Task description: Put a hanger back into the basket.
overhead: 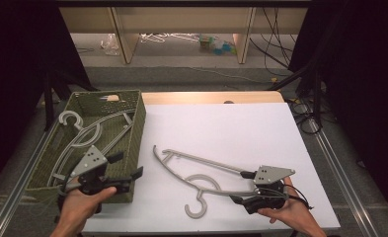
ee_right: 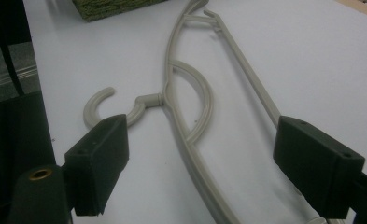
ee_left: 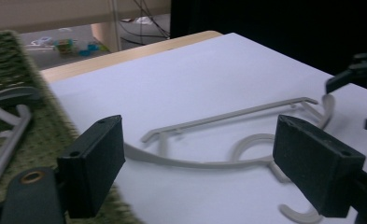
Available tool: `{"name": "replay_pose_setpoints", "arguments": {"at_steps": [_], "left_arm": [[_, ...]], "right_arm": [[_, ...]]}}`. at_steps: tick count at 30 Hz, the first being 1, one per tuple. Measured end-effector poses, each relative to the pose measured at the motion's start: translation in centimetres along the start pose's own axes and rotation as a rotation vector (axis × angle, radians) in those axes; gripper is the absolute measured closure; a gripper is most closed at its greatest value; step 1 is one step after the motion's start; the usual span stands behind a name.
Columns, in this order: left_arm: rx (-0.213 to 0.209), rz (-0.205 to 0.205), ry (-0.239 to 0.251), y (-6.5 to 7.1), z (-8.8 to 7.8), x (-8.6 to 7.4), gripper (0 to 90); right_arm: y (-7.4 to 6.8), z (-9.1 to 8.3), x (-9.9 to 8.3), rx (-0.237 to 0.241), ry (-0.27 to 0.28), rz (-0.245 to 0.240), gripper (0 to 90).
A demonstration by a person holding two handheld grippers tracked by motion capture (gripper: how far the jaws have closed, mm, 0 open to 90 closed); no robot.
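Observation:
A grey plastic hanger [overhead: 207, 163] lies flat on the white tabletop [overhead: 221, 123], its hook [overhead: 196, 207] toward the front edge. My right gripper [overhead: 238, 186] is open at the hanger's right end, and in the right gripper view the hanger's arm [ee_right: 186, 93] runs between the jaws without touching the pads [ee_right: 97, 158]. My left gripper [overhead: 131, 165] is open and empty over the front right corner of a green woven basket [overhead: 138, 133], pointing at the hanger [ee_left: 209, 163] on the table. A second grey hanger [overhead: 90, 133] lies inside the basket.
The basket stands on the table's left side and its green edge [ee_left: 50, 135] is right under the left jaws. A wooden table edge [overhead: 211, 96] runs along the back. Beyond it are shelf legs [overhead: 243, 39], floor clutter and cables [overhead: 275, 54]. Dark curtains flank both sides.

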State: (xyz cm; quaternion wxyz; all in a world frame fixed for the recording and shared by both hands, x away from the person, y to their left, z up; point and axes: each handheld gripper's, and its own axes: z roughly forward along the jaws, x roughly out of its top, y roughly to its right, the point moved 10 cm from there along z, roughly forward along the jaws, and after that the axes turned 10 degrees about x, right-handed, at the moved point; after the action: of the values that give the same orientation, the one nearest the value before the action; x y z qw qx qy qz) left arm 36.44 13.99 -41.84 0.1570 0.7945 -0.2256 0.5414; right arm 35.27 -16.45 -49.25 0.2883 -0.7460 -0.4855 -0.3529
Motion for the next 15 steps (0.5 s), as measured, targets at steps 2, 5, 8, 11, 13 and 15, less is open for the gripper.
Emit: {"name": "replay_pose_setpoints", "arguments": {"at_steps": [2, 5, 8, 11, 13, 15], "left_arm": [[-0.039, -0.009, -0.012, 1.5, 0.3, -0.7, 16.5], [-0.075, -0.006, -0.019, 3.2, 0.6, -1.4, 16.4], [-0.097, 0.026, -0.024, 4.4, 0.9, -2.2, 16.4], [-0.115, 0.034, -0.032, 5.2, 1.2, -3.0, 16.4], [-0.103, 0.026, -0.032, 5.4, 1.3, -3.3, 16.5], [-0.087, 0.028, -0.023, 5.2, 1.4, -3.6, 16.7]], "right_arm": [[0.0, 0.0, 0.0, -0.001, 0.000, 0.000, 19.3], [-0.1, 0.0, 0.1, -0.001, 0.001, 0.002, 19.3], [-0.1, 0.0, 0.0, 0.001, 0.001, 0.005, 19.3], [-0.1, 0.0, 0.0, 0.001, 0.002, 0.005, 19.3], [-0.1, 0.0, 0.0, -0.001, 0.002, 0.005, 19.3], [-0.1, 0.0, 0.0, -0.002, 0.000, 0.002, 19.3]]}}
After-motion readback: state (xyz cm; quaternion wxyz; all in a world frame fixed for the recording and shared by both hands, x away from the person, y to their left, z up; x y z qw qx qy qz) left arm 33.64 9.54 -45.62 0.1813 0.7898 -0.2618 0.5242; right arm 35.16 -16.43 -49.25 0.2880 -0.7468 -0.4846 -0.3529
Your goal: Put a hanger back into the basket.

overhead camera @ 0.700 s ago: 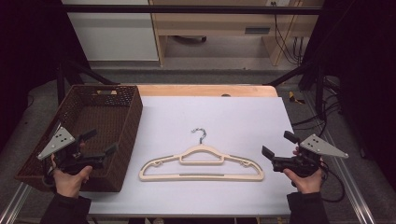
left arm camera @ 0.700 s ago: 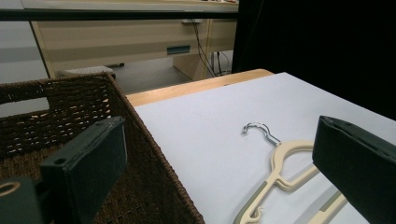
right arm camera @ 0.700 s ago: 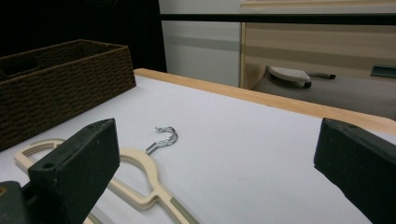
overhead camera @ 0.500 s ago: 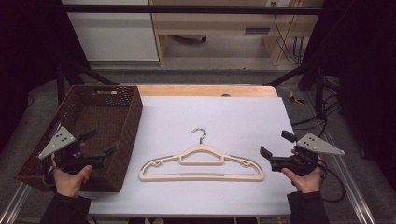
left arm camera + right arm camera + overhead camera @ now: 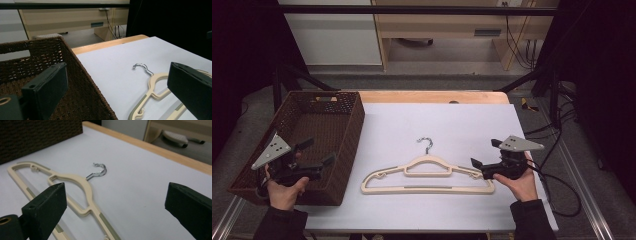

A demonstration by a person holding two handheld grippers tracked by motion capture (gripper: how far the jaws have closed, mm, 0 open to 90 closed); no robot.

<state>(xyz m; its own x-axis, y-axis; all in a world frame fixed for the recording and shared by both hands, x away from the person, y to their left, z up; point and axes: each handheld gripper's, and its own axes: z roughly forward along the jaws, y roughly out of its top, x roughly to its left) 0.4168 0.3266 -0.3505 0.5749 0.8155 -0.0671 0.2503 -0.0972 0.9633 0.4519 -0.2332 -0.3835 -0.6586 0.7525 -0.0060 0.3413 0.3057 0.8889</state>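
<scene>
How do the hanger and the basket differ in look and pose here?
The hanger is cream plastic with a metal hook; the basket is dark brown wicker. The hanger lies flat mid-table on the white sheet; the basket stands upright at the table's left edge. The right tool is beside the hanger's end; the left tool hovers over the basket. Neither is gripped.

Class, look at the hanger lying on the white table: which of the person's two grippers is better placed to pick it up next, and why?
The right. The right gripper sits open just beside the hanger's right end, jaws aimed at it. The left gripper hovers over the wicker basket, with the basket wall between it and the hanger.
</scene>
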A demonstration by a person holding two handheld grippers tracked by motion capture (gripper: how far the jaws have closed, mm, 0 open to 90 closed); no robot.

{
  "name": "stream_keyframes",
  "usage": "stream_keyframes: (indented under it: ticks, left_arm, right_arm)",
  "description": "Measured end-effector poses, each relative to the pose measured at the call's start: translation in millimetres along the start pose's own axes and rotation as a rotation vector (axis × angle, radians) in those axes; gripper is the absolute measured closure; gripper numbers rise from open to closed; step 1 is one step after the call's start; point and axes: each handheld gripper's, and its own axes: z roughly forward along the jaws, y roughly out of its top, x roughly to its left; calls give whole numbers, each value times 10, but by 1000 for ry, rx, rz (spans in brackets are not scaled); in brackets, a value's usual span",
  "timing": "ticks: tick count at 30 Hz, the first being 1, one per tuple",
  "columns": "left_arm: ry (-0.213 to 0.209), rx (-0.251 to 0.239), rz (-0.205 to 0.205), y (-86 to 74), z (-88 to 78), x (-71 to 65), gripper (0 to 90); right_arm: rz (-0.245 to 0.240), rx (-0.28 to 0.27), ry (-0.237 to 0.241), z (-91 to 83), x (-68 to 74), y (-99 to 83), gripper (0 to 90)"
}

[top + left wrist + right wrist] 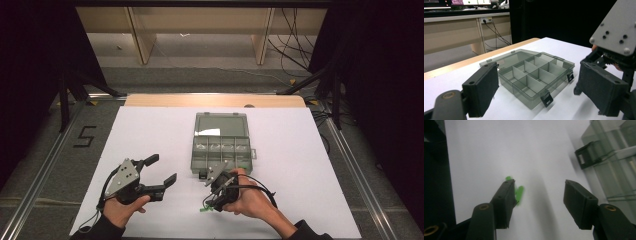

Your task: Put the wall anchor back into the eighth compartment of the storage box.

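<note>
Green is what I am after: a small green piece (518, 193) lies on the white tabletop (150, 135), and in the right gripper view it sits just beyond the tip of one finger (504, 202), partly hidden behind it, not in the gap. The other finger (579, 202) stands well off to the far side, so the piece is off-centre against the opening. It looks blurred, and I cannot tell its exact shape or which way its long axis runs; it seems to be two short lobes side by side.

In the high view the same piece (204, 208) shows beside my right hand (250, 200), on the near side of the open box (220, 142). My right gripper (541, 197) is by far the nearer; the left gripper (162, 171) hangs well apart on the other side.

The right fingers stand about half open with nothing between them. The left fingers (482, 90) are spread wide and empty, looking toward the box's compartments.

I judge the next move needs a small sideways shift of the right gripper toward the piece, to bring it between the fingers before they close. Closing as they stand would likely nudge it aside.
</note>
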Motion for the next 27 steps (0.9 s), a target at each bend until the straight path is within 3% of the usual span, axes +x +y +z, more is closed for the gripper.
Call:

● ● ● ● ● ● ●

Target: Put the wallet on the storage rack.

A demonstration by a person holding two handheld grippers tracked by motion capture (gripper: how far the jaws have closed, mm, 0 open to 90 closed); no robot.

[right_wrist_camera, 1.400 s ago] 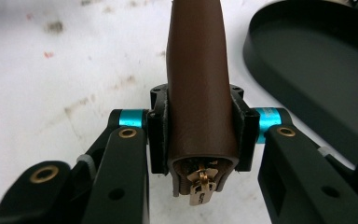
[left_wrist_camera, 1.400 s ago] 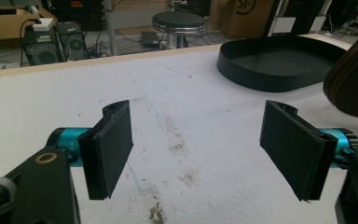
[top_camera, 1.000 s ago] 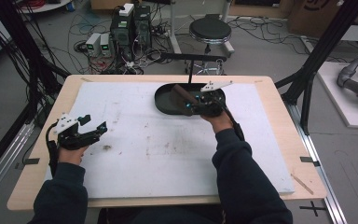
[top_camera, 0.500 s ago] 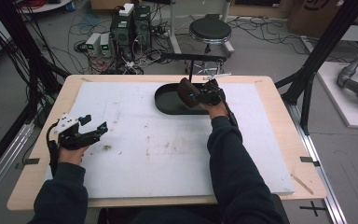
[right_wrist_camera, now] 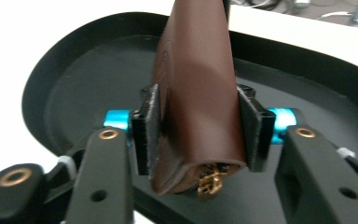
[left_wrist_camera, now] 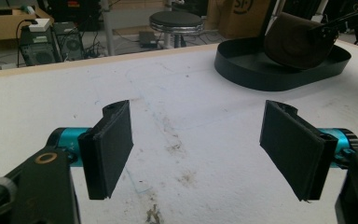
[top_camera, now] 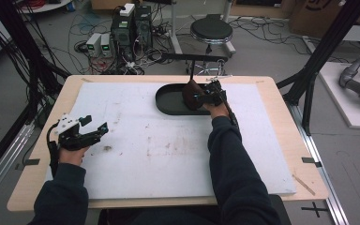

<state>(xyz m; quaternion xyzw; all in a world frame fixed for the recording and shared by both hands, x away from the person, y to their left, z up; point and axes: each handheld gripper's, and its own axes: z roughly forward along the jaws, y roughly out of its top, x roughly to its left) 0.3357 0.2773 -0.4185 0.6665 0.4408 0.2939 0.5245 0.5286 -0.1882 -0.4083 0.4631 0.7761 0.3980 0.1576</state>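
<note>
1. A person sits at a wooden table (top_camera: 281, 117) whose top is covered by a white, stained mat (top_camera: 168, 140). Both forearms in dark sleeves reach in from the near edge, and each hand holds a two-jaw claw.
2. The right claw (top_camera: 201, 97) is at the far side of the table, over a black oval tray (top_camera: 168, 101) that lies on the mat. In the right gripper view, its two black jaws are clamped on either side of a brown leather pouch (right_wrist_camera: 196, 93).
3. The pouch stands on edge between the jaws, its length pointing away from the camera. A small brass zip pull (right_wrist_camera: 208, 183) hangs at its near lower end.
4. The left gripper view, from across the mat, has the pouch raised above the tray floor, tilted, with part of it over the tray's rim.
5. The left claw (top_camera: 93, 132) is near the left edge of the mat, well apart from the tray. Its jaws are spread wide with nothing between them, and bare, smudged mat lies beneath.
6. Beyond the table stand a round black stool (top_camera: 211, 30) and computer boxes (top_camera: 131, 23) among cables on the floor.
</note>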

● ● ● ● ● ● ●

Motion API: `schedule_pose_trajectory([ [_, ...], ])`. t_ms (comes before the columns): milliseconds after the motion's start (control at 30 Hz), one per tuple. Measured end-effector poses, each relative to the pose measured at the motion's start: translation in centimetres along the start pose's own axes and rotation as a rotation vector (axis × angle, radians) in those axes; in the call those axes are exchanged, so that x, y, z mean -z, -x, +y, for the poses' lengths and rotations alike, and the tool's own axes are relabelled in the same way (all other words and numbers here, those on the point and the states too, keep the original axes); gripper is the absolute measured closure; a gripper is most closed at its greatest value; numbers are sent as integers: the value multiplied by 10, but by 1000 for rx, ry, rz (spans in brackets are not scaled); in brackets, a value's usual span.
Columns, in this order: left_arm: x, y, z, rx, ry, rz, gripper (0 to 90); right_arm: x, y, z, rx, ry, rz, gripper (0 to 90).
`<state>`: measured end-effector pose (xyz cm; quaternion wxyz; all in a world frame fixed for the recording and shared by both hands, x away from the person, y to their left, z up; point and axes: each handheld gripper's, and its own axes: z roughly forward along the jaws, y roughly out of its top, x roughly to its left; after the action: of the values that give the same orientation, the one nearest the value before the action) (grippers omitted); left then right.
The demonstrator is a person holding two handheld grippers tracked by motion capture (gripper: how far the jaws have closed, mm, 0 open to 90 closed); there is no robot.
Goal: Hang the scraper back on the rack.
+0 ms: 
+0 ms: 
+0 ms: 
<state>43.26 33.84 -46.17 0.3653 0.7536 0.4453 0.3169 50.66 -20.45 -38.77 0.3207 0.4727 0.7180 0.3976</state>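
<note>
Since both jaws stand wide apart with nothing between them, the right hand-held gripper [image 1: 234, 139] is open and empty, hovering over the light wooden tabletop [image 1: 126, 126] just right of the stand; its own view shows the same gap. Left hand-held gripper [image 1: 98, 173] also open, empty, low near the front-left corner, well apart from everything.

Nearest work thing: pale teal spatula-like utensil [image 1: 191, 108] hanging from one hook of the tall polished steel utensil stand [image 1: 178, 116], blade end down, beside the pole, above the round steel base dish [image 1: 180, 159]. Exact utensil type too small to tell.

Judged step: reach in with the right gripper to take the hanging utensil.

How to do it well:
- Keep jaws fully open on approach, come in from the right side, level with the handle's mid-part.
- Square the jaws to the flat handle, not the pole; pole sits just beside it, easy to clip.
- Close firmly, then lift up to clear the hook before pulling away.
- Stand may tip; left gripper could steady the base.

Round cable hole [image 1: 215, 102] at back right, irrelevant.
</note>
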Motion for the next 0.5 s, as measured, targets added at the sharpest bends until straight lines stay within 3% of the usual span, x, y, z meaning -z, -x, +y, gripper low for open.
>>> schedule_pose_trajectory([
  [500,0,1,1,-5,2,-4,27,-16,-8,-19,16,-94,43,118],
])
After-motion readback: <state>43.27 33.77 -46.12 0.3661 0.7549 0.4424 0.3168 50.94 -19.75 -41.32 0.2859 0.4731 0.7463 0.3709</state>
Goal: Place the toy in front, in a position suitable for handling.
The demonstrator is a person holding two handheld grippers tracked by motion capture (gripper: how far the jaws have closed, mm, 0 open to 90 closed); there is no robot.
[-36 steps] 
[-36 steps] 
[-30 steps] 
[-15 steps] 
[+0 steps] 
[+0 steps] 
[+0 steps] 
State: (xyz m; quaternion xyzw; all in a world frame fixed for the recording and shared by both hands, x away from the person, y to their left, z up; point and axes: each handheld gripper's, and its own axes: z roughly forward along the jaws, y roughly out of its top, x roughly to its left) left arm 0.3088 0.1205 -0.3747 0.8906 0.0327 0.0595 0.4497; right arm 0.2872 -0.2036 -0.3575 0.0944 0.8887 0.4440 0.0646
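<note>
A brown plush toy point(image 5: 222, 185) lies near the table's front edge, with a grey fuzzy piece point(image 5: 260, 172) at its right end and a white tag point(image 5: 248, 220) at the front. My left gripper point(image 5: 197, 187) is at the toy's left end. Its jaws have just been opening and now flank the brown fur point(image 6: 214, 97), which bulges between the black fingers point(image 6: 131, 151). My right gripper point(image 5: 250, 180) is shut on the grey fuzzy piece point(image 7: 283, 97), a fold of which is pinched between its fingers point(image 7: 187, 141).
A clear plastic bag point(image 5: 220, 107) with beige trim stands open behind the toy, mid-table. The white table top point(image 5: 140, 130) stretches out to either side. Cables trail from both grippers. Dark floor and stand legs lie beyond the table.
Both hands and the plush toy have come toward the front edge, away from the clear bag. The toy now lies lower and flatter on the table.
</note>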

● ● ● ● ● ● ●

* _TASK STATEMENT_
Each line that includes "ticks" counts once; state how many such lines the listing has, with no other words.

* _RESPONSE_
2